Play Duvall/Culberson/Riley/Ozuna/Camargo/O'Brien out there the first two weeks then platoon Ender and Pache flanked by Acuna and Waters while Ozuna DHs.

But, keep Pache down all year, and then bring him up after the Super2 cutoff in 2021 and we gain another year of control. There’s no reason to burn his clock this year unless basically all of our OFs opt out or get hurt. I’d rather see Culberson and Ortega out there than wasting a year of Pache.
 
I like Nick, but I was pretty surprised he was signed back (with as many options as we had). He likely would have been a little less effective than last year.

Will it make us a tad less deep...sure. Does it have a huge impact on the team...not on the field at least. If I’m any of these older guys I opt out. That’s just common sense and that doesn’t have a real beating on the COVID mess. It’s too much to deal with when you don’t have to and your career is near its end.
 
thethe can handle his own argument.

To those that look at the reported numbers worldwide and conclude the US had the worst possible response.
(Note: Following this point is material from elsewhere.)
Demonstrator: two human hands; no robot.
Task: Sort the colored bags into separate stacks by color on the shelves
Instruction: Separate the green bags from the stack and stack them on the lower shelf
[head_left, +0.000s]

I'll point out that countries like India and China have over a billion people each and have reported 697K and 85K cases respectively and only 20K deaths combined. To say that is extremely unlikely is an understatement. It is further proof that free an open societies operate quite differently from other seemingly open forms of government. I'd also point out five contiguous states in the NE (NY, NJ, PA, CT and MA) account for 46% of all deaths in the US. Don't bash the response by the other 45 states just because these 5 mishandled the situation by erroneously placing the most at risk in harms way based upon the advice of experts.
 
Love the idea of using the 60 games as a break in for Pache and Waters. You can always option the kids back down to AAA next year if they can't handle it.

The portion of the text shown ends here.